As a nation of islands, our glorious country benefits from the temperature modulating effect of the sea.
The extremes of heat and cold experienced by other landlocked, continental countries mostly don’t apply.
We also enjoy long, dry autumns, which allow slow ripening – our grapes develop intensity as well as good acid structure.
This balance between fruit and acidity is one of the key signatures of New Zealand wine, and an important reason why they work so well with food.
New Zealand’s wine growing regions are found between latitudes of 34 to 47 degrees and cover a distance of 1000 miles (1600Kms) from most northern to most southern. Grapes are grown in a wide range of local climatic conditions and soil types, so highly distinctive regional flavours have emerged.
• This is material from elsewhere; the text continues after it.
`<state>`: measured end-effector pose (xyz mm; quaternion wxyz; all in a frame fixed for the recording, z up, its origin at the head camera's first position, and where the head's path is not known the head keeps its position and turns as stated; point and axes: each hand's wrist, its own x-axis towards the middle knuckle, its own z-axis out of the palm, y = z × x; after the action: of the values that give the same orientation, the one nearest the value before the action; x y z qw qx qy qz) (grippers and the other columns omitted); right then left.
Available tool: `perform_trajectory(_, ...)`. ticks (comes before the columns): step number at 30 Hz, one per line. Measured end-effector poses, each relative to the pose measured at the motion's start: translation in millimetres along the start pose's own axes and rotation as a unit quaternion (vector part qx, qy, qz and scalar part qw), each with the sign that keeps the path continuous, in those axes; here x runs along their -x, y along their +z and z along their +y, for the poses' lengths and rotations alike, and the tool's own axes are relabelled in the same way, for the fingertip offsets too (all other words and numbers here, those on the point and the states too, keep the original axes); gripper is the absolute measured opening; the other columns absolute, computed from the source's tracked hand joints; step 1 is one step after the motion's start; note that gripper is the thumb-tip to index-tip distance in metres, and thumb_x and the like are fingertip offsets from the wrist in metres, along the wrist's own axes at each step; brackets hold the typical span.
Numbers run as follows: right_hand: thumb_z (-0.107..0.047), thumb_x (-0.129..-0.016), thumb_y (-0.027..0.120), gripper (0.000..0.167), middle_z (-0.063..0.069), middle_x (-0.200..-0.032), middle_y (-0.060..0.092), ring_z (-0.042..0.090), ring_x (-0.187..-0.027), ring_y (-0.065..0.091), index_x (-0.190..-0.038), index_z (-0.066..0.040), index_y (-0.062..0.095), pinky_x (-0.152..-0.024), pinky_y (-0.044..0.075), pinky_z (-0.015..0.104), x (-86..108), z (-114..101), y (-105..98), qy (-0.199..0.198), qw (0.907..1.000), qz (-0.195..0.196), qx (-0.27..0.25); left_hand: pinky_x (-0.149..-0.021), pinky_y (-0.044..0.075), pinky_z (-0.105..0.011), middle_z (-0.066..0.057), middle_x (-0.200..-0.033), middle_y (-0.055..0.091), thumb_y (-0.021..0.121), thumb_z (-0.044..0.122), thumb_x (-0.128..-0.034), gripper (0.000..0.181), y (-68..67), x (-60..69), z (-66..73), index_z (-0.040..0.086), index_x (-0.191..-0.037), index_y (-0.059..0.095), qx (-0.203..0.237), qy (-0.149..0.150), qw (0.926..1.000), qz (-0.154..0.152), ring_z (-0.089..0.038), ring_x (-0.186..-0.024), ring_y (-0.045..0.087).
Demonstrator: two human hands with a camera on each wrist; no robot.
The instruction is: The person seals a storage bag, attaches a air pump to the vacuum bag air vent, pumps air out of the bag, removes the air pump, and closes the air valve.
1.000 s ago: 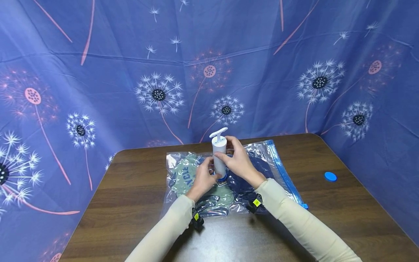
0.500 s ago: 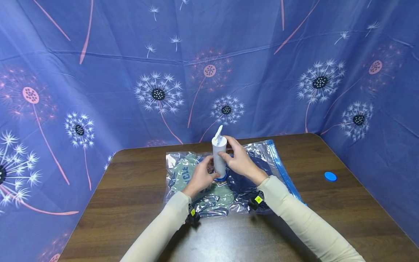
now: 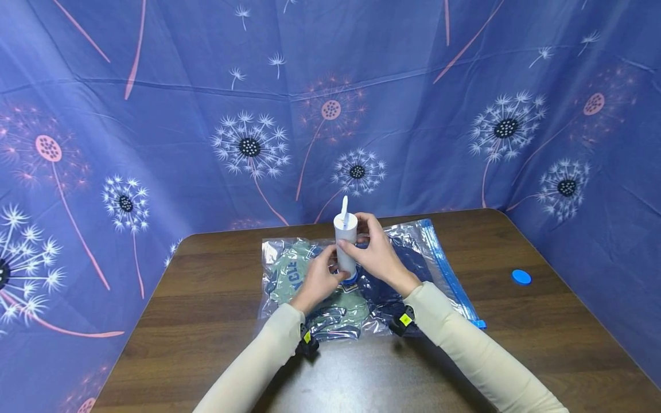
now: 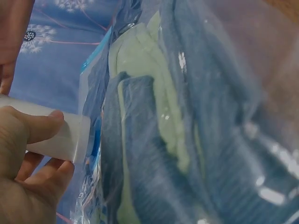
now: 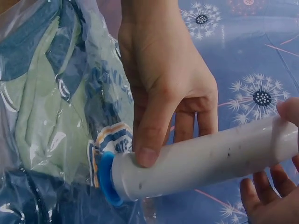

The northern hemisphere equivalent would run from Bordeaux (between the latitudes of 44 and 46 degrees) down to southern Spain.
Each of New Zealand’s main wine growing regions has an individual climate and soil profile, due to the length of the country and varied typography (terrior).
Most regional vineyards are located in the rain-shadows of mountain ranges, enabling climatic and geological conditions to assist wine production. New Zealand’s vineyards are established on young soils (most are less than 10,000 years old) of silt, sand, gravel and stonier alluvial soils, deposited by flowing water across the coastal flood plains.